(Records begins)

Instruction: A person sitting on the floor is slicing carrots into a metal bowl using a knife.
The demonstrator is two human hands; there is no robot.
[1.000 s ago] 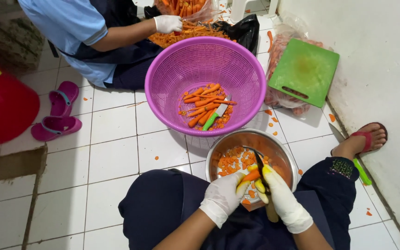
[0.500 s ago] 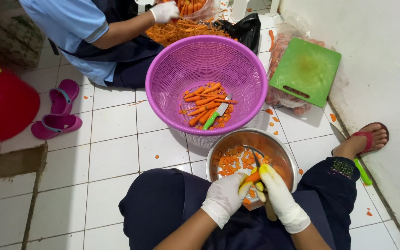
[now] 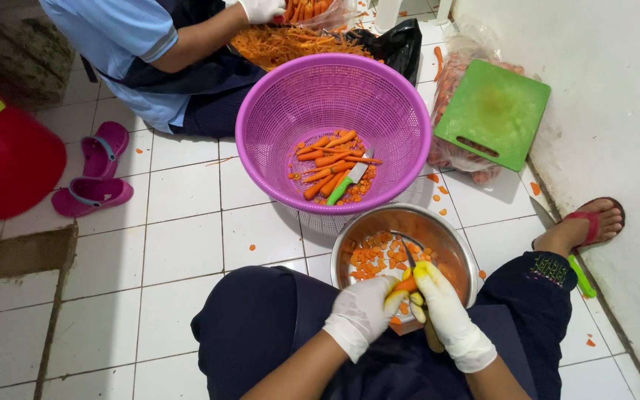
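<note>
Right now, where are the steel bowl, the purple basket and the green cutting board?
steel bowl (image 3: 450, 238): head view, bare right rim.
purple basket (image 3: 279, 111): head view, inner left wall.
green cutting board (image 3: 494, 111): head view, middle of its face.

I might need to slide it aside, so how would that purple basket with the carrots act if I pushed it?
The purple basket looks like thin perforated plastic, so probably light and slightly flexible. On glossy floor tiles it would likely slide easily. The carrots and green-handled knife lying loose inside could shift.

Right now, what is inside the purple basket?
The purple basket holds whole peeled carrots, some small carrot slices and a green-handled knife lying on them. Whatever lies beneath the carrots is covered.
</note>
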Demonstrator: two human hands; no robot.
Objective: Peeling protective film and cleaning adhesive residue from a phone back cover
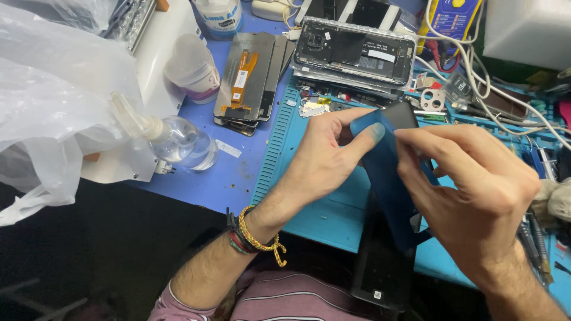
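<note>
Looks like mid-peel: both hands are pulling a blue protective film off a dark phone screen panel held over the teal work mat. Left hand pinches the film's top corner w/ thumb & forefinger; right hand is closed on its edge. Next prob. needs a slow, even pull. Right fingertips hidden behind film; panel's lower end hard to make out.

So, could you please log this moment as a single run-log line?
left hand: pinches blue film top | right hand: grips film's right edge | black phone screen: below, on blue mat
</note>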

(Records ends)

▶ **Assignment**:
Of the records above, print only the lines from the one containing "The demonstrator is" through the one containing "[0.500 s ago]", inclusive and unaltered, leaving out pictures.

▶ **Worked solution**:
The demonstrator is two human hands; there is no robot.
[1.000 s ago] 
[0.500 s ago] 

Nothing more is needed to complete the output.